Frontalieri in bilico tra due diverse quarantene
Dipendenti sollecitati a tornare al lavoro benché ancora in quarantena da Covid: i non pochi casi denunciati nella Svizzera italiana dai sindacati OCST e UNIA fanno emergere la delicata situazione dei frontalieri, poiché in Italia e in Svizzera i criteri per uscire di casa dopo un isolamento non sono gli stessi. Differenze che creano malintesi e tensioni, proprio mentre la stampa italiana accusa la Confederazione di un approccio blando nella lotta alla pandemia.
“Numerose persone” dichiarano “di essere state minacciate di licenziamento se non si presentano al lavoro pur positive al Covid o in quarantena o riferiscono di essere state licenziate per aver chiesto il rispetto delle norme” di isolamento. È quanto si leggeva giovedì su ‘Il lavoro’, settimanale del sindacato OCST. L’articolo ricorda che l’infrazione delle norme Covid è punibile penalmente e sottolinea come le misure restrittive servano a garantire la salute pubblica, la sostenibilità del sistema sanitario e a evitare un secondo lockdown, a vantaggio anche della stessa economia.
Ma mentre il sindacato richiama i datori di lavoro alla responsabilità, emerge un’oggettiva possibilità di malinteso nello stabilire quale sia il momento del rientro per i frontalieri: Italia e Svizzera hanno regole diverse. L’isolamento per chi ha avuto il Covid è per entrambe 10 giorni, tuttavia nella Confederazione al termine di questo periodo si può tornare in azienda dopo 48 ore trascorse senza sintomi, mentre in Italia servono 72 ore e il risultato (negativo) di un secondo tampone.
Andrea Puglia, sindacalista OCST sentito dalle Cronache della Svizzera italiana della RSI, sottolinea che il frontaliere non ha altra scelta che sottostare alle leggi italiane: “[…] soggetti che erano risultati positivi in Italia, non potevano ancora uscire di casa nonostante i sintomi fossero passati in quanto il tampone continuava ad essere positivo”. Ma nella decina di casi denunciati hanno “ricevuto l’intimidazione da parte del datore di lavoro di rientrare comunque, facendo riferimento alla legislazione svizzera”.
“Non credo che i datori di lavoro, almeno quelli che abbiamo noi, vogliano fare più di tanto pressione”, dichiara intanto al Quotidiano il direttore delle Associazione industrie ticinesi AITI, Stefano Modenini. “Loro hanno interesse a che le persone tornino a lavorare sane.

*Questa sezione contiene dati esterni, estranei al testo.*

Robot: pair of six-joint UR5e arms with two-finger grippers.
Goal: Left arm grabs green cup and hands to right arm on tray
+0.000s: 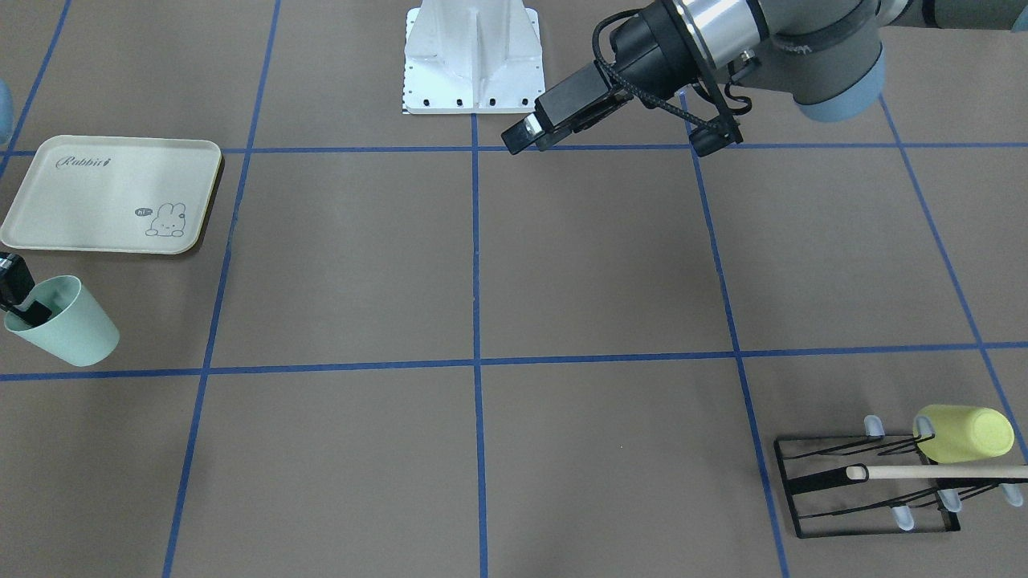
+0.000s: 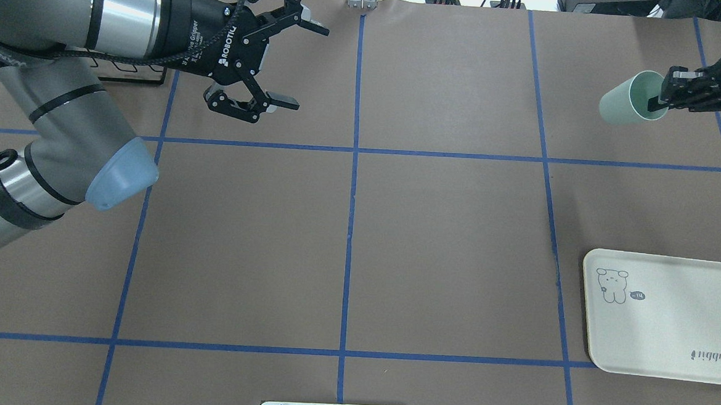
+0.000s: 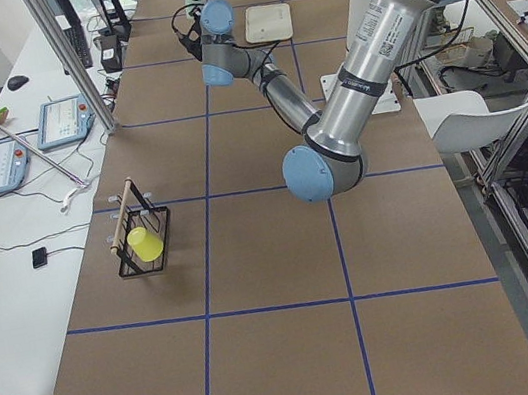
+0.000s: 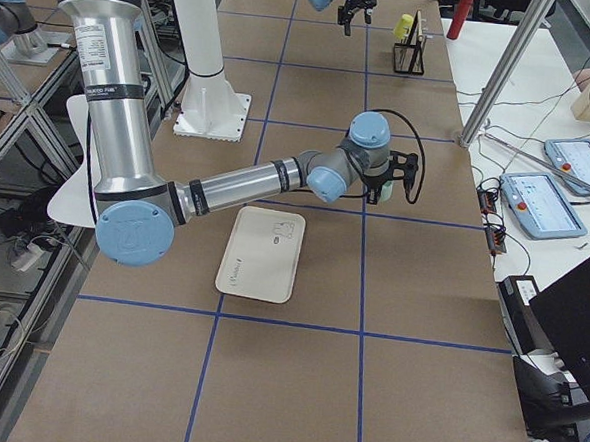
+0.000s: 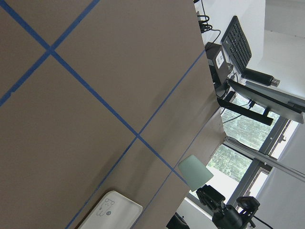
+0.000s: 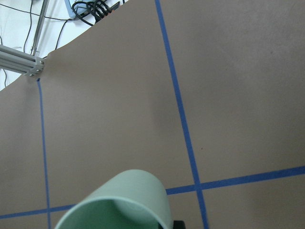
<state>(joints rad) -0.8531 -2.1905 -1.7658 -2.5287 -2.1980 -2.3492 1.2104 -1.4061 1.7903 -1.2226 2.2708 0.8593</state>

Quindi io non posso escludere che qualcuno lo faccia ma mi sento di poter dire che gran parte dei datori di lavoro si comporta in maniera responsabile”.
“Anche residenti”
Giangiorgio Gargantini, segretario regionale di UNIA, riconosce che il problema riguarda soprattutto il terziario ma riferisce che il sindacato ha ricevuto segnalazioni “anche da parte di lavoratori residenti. Tutto quanto attiene alle quarantene soprattutto in caso di lavoratori e lavoratrici non sintomatici restano una zona grigia nella quale subiscono molte pressioni”.
Nel servizio radiofonico RSI, le interviste integrali a Puglia e Gargantini
La posizione dei frontalieri rimane però più delicata, per se stessi e per i rapporti tra Italia e Svizzera. La stampa italiana accusa la Confederazione di creare tra i pendolari dei “portatori di Covid” che fanno salire il contagio nelle aree a ridosso del confine. La colpa, si legge in un articolo del Corriere della Sera, sarebbe dell’approccio elvetico nella lotta alla pandemia -definito “blando per lunghi periodi”- e di “superficiali misure di sicurezza adottate nelle aziende”. Al momento, tuttavia, non risultano picchi di contagi nei lavoratori in trasferta in Canton Ticino.
Perché niente tampone
Ma l’approccio italiano non è effettivamente più sicuro? “È riconosciuto e documentato”, spiega alle Cronache della Svizzera italiana Christian Garzoni, specialista in malattie infettive alla clinica Moncucco di Lugano, che dopo una malattia Covid durata almeno 10 giorni e 2 giorni senza sintomi la persona non è più contagiosa e “a quel punto può uscire di casa, interagire liberamente con altre persone e tornare al lavoro”. “Ci sono situazioni particolari dove i medici impongono altre misure ma in caso di pazienti che hanno soggiornato a lungo in cure intensive oppure sono stati al respiratore”.
Quanto al secondo tampone, Paesi come la Svizzera vi rinunciano poiché “il test spesso resta positivo anche per settimane perché non va a detettare del virus vivo e pericoloso, ma del DNA del virus. Noi sappiamo che il DNA può essere presente a lungo, ma non c’è più virus vivo”, conclude Garzoni.